See help(InceptionResnetV1) for more details.

In [5]:
resnet = InceptionResnetV1(pretrained='vggface2').eval().to(device)

HBox(children=(FloatProgress(value=0.0, max=111898327.0), HTML(value='')))




### Define a dataset and data loader
We add the idx_to_class attribute to the dataset to enable easy recoding of label indices to identity names later one.

In [5]:
! git clone https://github.com/timesler/facenet-pytorch

fatal: destination path 'facenet-pytorch' already exists and is not an empty directory.


In [6]:
%cd facenet-pytorch

/content/facenet-pytorch


In [8]:
def collate_fn(x):
    return x[0]

dataset = datasets.ImageFolder('data/test_images')
dataset.idx_to_class = {i:c for c, i in dataset.class_to_idx.items()}
loader = DataLoader(dataset, collate_fn=collate_fn, num_workers=workers)

  cpuset_checked))


## Tests

### Perfom MTCNN facial detection
Iterate through the DataLoader object and detect faces and associated detection probabilities for each. The MTCNN forward method returns images cropped to the detected face, if a face was detected. By default only a single detected face is returned - to have MTCNN return all detected faces, set keep_all=True when creating the MTCNN object above.

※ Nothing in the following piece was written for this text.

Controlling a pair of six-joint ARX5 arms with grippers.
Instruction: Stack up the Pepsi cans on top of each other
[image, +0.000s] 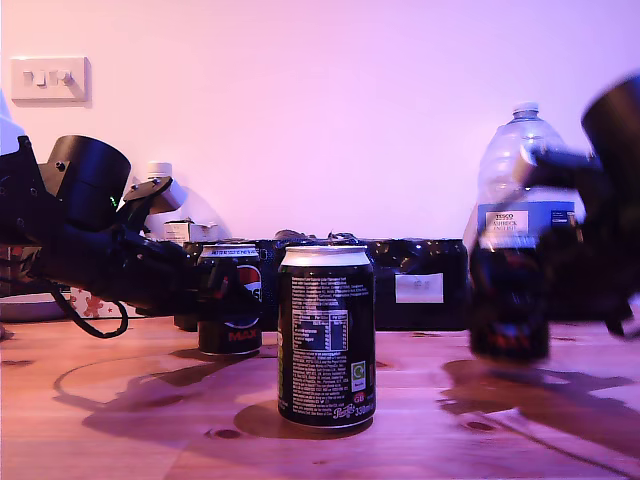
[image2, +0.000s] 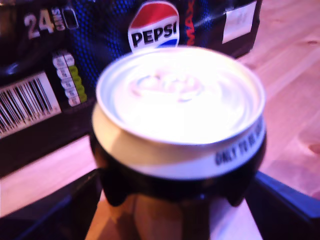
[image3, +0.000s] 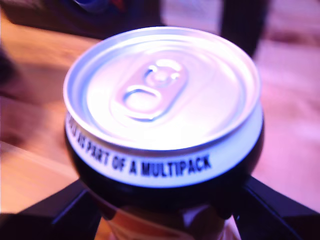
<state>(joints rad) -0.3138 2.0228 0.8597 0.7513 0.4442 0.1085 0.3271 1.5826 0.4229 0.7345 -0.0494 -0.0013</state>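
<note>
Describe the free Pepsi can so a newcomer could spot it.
On the wooden table, in front of the long black multipack, are three black Pepsi cans. Pick the middle can, nearest the exterior camera, white small print facing it. Unlike the left can and right can in that view, no hand grips it.

The Pepsi cans (image: 326, 337) have glossy black printed walls and smooth, bright metal lids (image3: 162, 85). The table (image: 120, 430) is smooth knotted wood with a slight sheen. The multipack (image2: 45, 75) is wrapped in glossy black plastic film, and the water bottle (image: 523, 160) is clear plastic with a paper-like label.
</note>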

To obtain bounding boxes rather than cropped face images, you can instead call the lower-level mtcnn.detect() function. See help(mtcnn.detect) for details.

In [9]:
aligned = []
names = []
for x, y in loader:
    x_aligned, prob = mtcnn(x, return_prob=True)
    if x_aligned is not None:
        print('Face detected with probability: {:8f}'.format(prob))
        aligned.append(x_aligned)
        names.append(dataset.idx_to_class[y])

  cpuset_checked))


Face detected with probability: 0.999983
Face detected with probability: 0.999934
Face detected with probability: 0.999733
Face detected with probability: 0.999880
Face detected with probability: 0.999992


### Calculate image embeddings
MTCNN will return images of faces all the same size, enabling easy batch processing with the Resnet recognition module. Here, since we only have a few images, we build a single batch and perform inference on it.

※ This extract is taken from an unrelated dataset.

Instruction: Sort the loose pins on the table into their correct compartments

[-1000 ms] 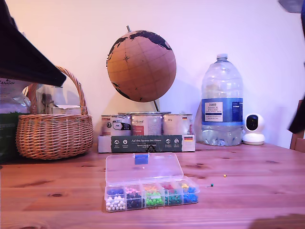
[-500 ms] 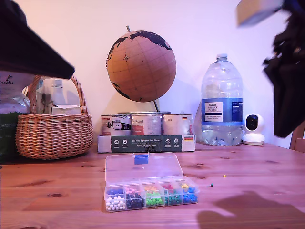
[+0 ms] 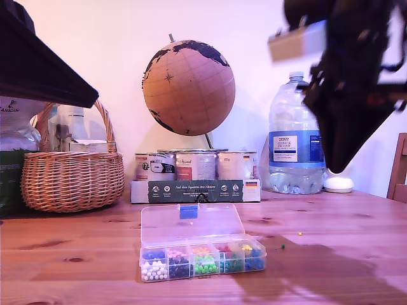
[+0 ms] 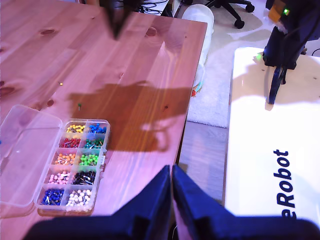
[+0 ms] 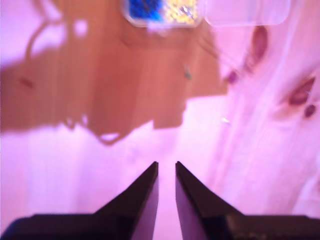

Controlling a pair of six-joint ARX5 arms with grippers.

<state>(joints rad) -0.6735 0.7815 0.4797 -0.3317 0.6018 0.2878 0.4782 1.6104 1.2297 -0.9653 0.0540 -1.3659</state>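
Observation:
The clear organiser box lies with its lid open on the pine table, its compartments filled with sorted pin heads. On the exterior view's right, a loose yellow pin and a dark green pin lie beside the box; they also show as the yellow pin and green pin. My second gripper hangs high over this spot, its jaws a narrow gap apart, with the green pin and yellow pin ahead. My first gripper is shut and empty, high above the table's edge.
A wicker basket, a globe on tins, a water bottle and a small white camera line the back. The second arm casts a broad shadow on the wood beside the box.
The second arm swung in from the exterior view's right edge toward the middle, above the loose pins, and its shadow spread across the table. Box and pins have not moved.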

For real datasets, code should be modified to control batch sizes being passed to the Resnet, particularly if being processed on a GPU. For repeated testing, it is best to separate face detection (using MTCNN) from embedding or classification (using InceptionResnetV1), as calculation of cropped faces or bounding boxes can then be performed a single time and detected faces saved for future use.

In [10]:
aligned = torch.stack(aligned).to(device)
embeddings = resnet(aligned).detach().cpu()

### Print distance matrix for classes

In [11]:
dists = [[(e1 - e2).norm().item() for e2 in embeddings] for e1 in embeddings]
print(pd.DataFrame(dists, columns=names, index=names))

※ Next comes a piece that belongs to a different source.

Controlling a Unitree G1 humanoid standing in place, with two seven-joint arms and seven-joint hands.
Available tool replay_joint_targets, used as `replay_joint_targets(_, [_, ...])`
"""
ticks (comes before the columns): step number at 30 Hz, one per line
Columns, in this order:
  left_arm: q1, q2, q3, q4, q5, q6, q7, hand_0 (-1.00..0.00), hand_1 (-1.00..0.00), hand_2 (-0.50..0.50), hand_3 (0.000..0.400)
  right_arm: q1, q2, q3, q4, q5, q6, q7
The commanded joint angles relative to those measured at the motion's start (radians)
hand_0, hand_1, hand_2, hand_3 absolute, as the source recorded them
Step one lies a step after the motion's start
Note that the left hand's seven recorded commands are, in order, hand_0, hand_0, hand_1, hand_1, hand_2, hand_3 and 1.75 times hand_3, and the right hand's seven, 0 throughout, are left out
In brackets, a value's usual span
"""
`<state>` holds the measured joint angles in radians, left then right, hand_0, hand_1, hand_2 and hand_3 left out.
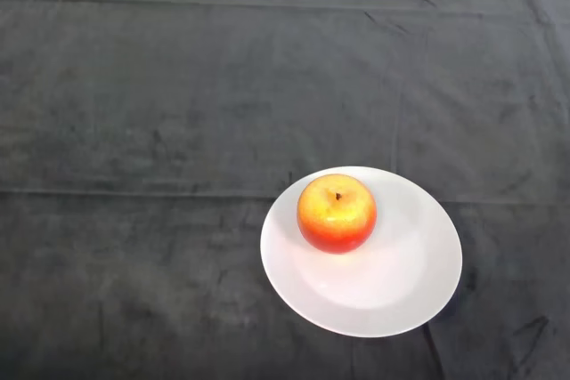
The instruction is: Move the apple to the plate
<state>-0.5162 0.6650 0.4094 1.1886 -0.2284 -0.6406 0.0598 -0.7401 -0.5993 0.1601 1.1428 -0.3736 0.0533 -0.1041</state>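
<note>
With no hand in sight, the apple [337,214], firm, smooth, best gripped round its sides, sits upright on the plate [401,295], lower right.

A: How is the light?

B: Even and soft, coming from above. The cloth [178,104] on the counter stays dark and matte, its folds showing as faint lines.

A: Any glare?

B: The plate [401,282] is the brightest thing, nearly washed out, with a pale sheen in its bowl. The apple [337,214] carries small highlights near its stem.

A: Shadows?

B: A soft one under the apple, and a thin dark rim along the plate's lower right edge.
</note>
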Motion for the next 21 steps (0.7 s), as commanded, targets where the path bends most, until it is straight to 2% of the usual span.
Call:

                angelina_jolie  bradley_cooper  ...  paul_rudd  shea_whigham
angelina_jolie        0.000000        1.447480  ...   1.429847      1.399074
bradley_cooper        1.447480        0.000000  ...   1.013447      1.038684
kate_siegel           0.887728        1.313749  ...   1.388377      1.379655
paul_rudd             1.429847        1.013447  ...   0.000000      1.100503
shea_whigham          1.399074        1.038684  ...   1.100503      0.000000

[5 rows x 5 columns]


# Example 2 - Face tracking pipeline
The following example illustrates how to use the facenet_pytorch python package to perform face detection and tracking on an image dataset using MTCNN.

## Installs

In [7]:
! pip install mmcv==0.4.3



In [8]:
from facenet_pytorch import MTCNN
import torch
import numpy as np
import mmcv, cv2
from PIL import Image, ImageDraw
from IPython import display

### Determine if an nvidia GPU is available

In [9]:
device = torch.device('cuda:0' if torch.cuda.is_available() else 'cpu')
print('Running on device: {}'.format(device))

Running on device: cuda:0


## The Model

### Define MTCNN module
Note that, since MTCNN is a collection of neural nets and other code, the device must be passed in the following way to enable copying of objects when needed internally.

See help(MTCNN) for more details.

In [10]:
mtcnn = MTCNN(keep_all=True, device=device)

## Tests

### Test 1 - video from git repo

#### Get a sample video
We begin by loading a video with some faces in it. The mmcv PyPI package by mmlabs is used to read the video frames (it can be installed with pip install mmcv). Frames are then converted to PIL images.

In [16]:
video = mmcv.VideoReader('examples/video.mp4')
frames = [Image.fromarray(cv2.cvtColor(frame, cv2.COLOR_BGR2RGB)) for frame in video]

# display.Video('examples/video.mp4', width=640)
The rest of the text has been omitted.